Working hours on a research vessel are 24/7. Scientists often plan for years on how to use each and every minute of precious ship time and the researchers on the Thomas Thompson were no exception. At all hours, landers were being deployed or recovered, fish traps emptied, or HROV Nereus was completing a 12 hour traverse of the trench. As a filmmaker coming onboard the RV Thompson, I was confident of my stamina and ability to deal with odd sleep schedules yet I felt worn and sluggish when trying to keep up with the crew when a new catch of amphipods hit the dissection table. So when I woke up on the morning of May 10 to empty labs and black video screens, I knew something had happened to Nereus.

At 15,000psi, the implosion would have been exceptionally violent. Nereus contained hundreds of ceramic spheres specifically designed for providing bouyancy under the enormous pressures of even the deepest trenches. Any guess at why Nereus imploded is little more than speculation but it's easy to imagine one of these spheres, perhaps with only a microscopic fracture, failing under the pressure to trigger a chain reaction of similar implosions througout the vehicle. The scientists watching the video feed saw nothing more than a black screen, the same that would have been seen from a disconnect with the fiber optic cable.

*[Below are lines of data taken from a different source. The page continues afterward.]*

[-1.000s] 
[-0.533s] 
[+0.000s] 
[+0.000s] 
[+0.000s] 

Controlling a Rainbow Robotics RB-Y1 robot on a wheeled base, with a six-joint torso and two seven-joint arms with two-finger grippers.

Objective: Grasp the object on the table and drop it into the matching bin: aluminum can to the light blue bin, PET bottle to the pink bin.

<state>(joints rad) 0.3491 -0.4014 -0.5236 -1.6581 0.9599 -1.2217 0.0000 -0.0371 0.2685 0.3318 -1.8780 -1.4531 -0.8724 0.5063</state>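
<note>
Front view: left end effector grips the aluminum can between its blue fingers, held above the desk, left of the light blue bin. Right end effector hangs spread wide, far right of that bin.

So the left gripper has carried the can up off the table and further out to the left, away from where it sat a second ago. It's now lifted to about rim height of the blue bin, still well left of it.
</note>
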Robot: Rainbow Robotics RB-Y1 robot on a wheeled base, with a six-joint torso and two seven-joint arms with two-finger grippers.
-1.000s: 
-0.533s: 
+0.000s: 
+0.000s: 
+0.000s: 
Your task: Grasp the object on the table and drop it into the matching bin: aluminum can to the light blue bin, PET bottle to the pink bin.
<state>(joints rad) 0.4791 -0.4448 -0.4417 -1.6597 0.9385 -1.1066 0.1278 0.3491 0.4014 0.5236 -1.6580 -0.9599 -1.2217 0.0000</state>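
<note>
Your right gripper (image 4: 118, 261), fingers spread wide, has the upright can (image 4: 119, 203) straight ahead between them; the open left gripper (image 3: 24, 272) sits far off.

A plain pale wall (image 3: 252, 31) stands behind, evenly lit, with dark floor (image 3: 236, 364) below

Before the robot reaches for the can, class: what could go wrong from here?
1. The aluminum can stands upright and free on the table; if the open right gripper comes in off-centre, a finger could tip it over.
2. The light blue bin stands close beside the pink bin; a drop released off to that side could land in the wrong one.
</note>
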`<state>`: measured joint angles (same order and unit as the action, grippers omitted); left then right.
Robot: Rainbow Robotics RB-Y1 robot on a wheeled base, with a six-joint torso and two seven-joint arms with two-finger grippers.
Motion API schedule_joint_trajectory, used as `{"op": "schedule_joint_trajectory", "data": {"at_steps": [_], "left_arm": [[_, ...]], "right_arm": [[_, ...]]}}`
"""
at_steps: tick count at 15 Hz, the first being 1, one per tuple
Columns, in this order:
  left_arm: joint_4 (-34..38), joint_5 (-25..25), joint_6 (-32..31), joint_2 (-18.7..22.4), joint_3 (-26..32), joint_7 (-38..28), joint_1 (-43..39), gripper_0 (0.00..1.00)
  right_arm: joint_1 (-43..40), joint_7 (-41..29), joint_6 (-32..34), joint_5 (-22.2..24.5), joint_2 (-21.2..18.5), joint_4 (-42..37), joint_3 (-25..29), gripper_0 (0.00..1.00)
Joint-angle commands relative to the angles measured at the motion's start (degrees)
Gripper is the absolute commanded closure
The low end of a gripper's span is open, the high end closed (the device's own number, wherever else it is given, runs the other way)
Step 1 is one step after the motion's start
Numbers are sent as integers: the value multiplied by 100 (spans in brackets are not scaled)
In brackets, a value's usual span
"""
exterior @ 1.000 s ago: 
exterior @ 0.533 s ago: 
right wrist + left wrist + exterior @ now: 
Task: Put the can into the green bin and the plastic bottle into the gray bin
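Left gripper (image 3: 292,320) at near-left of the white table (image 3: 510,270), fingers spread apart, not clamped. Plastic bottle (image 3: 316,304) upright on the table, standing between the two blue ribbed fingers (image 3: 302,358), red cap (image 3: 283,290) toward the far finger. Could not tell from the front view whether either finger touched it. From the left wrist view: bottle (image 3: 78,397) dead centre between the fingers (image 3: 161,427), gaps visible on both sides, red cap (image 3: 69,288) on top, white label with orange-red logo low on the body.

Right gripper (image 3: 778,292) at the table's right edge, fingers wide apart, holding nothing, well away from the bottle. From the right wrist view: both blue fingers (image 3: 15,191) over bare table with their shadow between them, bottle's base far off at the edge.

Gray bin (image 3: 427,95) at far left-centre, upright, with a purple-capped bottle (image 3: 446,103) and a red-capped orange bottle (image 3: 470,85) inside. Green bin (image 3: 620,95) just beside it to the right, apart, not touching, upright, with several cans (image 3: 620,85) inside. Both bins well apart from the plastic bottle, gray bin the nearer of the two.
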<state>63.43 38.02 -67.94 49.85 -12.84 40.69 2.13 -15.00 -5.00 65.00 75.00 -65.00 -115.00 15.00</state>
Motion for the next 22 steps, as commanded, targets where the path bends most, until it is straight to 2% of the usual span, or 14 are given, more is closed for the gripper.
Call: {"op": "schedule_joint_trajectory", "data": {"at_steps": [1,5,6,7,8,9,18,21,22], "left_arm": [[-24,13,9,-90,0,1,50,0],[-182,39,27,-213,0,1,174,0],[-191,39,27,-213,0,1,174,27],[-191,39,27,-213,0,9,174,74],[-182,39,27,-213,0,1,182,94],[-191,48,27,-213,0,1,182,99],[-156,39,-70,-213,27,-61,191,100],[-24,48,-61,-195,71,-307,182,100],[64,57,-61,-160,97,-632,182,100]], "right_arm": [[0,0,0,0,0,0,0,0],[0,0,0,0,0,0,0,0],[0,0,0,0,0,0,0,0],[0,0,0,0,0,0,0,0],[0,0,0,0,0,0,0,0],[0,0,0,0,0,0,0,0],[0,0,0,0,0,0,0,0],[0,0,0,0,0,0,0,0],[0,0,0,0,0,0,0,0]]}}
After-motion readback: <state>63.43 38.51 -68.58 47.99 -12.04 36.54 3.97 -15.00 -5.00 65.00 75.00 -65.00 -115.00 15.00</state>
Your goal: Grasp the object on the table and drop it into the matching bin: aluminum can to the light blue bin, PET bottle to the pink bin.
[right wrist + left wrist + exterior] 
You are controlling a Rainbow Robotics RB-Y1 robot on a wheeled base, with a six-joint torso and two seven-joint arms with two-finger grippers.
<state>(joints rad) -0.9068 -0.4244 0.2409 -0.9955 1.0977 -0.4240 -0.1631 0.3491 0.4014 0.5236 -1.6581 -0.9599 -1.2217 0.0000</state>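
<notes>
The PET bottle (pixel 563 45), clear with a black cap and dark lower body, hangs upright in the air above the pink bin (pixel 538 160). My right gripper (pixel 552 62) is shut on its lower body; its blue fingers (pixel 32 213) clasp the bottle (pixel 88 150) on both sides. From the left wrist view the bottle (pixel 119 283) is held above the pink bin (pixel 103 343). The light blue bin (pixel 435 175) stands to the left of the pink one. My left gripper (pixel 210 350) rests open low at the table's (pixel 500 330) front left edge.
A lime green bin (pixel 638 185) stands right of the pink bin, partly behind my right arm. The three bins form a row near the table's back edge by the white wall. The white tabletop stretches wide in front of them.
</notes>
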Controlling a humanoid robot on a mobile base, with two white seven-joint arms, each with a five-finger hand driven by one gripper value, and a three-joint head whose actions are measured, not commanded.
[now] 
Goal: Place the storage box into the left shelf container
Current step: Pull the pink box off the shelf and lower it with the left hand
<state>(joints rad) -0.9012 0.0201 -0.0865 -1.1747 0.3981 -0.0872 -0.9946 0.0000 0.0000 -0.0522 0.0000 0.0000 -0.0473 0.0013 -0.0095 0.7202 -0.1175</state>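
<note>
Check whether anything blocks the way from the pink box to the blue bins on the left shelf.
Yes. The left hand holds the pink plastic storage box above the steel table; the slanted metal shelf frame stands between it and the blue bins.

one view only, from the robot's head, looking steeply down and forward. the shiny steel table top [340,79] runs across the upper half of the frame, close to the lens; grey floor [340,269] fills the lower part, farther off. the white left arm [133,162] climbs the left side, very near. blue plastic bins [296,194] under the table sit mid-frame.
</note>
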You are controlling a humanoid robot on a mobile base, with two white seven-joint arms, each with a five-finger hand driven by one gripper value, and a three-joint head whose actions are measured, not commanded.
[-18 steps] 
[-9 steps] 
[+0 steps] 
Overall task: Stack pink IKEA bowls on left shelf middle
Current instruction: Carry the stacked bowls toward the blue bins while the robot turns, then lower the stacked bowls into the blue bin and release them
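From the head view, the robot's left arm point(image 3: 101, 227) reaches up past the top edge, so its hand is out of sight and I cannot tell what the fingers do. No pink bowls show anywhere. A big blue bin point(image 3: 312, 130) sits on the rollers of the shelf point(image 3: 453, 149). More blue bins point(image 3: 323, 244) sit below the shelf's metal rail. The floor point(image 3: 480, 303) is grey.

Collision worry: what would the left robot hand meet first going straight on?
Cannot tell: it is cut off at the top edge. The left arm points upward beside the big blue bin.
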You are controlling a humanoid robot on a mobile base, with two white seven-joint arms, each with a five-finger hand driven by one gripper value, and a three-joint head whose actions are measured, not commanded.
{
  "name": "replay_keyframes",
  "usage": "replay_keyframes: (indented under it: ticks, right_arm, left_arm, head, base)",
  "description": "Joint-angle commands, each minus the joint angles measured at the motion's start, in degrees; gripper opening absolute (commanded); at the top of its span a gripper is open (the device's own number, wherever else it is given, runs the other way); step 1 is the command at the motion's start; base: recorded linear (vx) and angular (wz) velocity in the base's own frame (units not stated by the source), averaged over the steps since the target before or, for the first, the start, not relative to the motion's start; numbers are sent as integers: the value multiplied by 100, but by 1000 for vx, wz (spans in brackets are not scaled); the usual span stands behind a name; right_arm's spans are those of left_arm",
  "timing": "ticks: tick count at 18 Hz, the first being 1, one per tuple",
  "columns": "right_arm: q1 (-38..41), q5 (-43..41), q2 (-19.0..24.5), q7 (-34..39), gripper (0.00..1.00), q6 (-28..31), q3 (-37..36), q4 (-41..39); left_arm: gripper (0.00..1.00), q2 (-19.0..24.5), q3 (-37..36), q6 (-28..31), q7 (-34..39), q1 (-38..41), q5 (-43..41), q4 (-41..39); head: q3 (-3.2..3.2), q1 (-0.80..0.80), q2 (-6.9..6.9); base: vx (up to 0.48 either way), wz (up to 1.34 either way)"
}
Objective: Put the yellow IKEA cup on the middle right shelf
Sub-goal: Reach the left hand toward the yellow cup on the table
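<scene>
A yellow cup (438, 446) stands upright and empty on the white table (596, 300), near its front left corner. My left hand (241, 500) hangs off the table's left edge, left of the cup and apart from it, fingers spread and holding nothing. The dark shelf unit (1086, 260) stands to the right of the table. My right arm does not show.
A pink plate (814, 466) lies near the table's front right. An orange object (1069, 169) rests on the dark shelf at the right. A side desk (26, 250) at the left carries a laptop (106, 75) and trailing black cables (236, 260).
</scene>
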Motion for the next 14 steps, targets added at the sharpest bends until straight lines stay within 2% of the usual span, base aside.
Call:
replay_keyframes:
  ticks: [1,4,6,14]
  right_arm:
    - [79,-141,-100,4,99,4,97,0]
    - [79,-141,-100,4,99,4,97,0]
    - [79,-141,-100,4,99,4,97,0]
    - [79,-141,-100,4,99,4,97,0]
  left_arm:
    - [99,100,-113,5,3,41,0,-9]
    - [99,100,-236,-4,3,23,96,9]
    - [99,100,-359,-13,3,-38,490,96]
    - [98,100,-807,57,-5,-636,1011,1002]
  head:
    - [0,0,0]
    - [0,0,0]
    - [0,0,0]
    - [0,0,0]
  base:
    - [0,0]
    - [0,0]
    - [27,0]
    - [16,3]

Hours later, as the scientific crew of the Kermadec Trench expedition gathered the floating remains of Nereus from the ocean surface, I was struck by the significance of such a loss. Nereus was truly unique and the only full-ocean depth ROV of its kind in the US. It took years of research, development, and tests for its realization. For many of the scientists onboard, Nereus was the only option for gathering specimens, sediment and data at these depths. Its maneuverability and robotic arm were vital to performing experiments and manipulating pieces of equipment. We understand only a fraction of the processes happening in the deep ocean, an area larger than North America. Losing Nereus meant losing the ability to interact with this environment, to explore a massive portion of our planet unknown to us.

As a newcomer, the numerous deployments and procedures on this expedition often had the illusion of being routine. Before May 10, I rarely thought about the risks of exploratory science and the sacrifices one must be willing to make in the name of discovery. I often find myself comparing the deep ocean to space and I think that comparison goes beyond simply sending robots to places we are unable to go. The deep ocean, like space, is unforgiving. It is a frontier, and to try and visit that frontier means accepting that failure is an option. The loss of Nereus was not the result of negligence. There was nobody at fault. The loss of Nereus was an unfortunate cost of exploring the deepest, most unknown parts of our planet. It is a cost I am willing to accept and feel the real tragedy is the time we must now spend unable to explore the deep ocean and remain ignorant of its secrets.



The Deepest Fish

When we think of deep sea fish, many will picture creatures like the angler fish, vampire squids and bioluminescent jellies. Most of these animals hang out at depths of 900 to 3000 meters. Go deeper. At 8,000 meters below the ocean's surface, pressures of nearly 12,000lbs per square inch crush and inhibit the very cells in animals' bodies and proteins fail to fold correctly. In fact, only one vertebrate has been found to live at these depths: the snailfish.